We also found GDMC interactions disappear in differentiated RBC progenitors derived from HSPC. This suggests a function of GDMC interactions in stem cell maintenance. We thus set out to test the function of GDMC interactions in stem cell self-renewal by deleting GDMC loci. We found one GDMC that lacks genes and transcription activity and enhancer activity marked by H3K4me3 and H3K27ac, is interacting with a repressive part (covered by H3K27me3) of the HOXA cluster only in HSPC. This GDMC is thus named "Geneless Canyon"- GLC in short. By deleting GLC, we found that HSPC self-renewal is impaired significantly. Moreover, expression of active HOXA9 and HOXA10 gene adjacent to the repressive part of HOXA cluster also decreased after deletion. When we checked the 3D genomic interactions around the HOXA region after deletion, we found the long range interactions with GLC disappear, and the enhancer interactions with active HOXA cluster gene promoters are also weakened. This suggests that GDMC interactions can act as the scaffold for the enhancer-promoter interactions to maintain active gene expression.In the detailed examination of regulatory elements in GLC, we found that CTCF binding sites are at the boundary of neighboring Lamin associated domain (LAD) and GLC (Figure 1A). The CTCFs are forming cohesion extrusion loops to include the whole LAD region. Deletion of the CTCF sites also result in the loss of HOXA9 and HOXA10 expression as well as the compromise of self-renewal.

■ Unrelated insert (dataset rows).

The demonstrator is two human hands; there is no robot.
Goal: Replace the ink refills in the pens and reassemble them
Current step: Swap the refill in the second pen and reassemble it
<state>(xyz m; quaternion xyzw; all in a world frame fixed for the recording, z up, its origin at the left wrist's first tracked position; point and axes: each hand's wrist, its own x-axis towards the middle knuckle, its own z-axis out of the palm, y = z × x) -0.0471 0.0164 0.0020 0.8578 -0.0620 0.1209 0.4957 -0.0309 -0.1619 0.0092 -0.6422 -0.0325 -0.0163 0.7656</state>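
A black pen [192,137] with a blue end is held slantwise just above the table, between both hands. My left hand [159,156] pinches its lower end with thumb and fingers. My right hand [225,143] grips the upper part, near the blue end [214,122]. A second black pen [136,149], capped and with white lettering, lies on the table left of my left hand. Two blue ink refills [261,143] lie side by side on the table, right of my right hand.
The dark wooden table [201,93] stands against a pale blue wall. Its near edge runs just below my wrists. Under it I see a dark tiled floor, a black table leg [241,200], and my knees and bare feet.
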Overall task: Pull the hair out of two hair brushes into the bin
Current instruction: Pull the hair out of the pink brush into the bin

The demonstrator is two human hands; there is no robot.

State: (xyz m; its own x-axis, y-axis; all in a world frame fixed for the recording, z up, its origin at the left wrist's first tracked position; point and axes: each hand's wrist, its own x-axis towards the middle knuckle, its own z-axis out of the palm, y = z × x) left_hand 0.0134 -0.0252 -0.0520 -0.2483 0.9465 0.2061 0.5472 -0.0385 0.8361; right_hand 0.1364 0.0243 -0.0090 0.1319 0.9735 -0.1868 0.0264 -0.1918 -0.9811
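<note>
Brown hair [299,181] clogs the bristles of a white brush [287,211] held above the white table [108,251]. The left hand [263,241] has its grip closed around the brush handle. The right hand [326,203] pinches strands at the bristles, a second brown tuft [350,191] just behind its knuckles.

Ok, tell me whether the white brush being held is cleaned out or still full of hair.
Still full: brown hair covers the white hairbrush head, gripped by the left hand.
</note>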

Since HOXA9-10 genes are important transcriptional factors for leukemias carrying NPM1c+ and MLL-X mutations. We thus performed CTCF deletions in cell lines with OCI-AML3 and MV4:11 as leukemia cell line models carrying NPM1c+ and MLL-X mutations. We surprisingly found the NPM1c+ cell leukemia cell line display the growth arrest with CTCF deletion, while the MLL-X cell line MV4:11 don't display such effect (Figure 1B). We perform in situ HiC on OCI-AML3 and MV4:11 and found in OCI-AML3 cells GLC forms interaction with HOXA9-HOTTIP regions, while in MV4:11 cells there is no such interaction (Figure 1C).Further examination on epigenomic profiles identified that GLC is activated as super enhancer in OCI-AML3 cells with the loss of Polycomb binding. This indicates that NPM1c+ leukemia may utilize the GLC region as enhancer to boost active gene expression in from HOXA9 to Hottip, with a different mechanism than HSPC. Gene expression analysis after the CTCF deletion further validates that after the CTCF deletion the expression of HOXA9, HOXA10 and HOXA11 is decreased. Interestingly, GLC is also hypermethylated in the OCI_AML3 cells.
Thus, we have discovered an important DNA methylation Canyon that regulates the hematopoietic stem cell self-renewal via the structural organization of HOXA region that act as the scaffold for the enhancer-promoter interaction. This Canyon can also act as a super enhancer to activate the HOXA expression in the NPM1c+ leukemia. This suggests the versatile roles of Polycomb targeted Canyon in normal hematopoiesis and leukemia development.
Figure. 1 Figure. 1.
Disclosures
No relevant conflicts of interest to declare.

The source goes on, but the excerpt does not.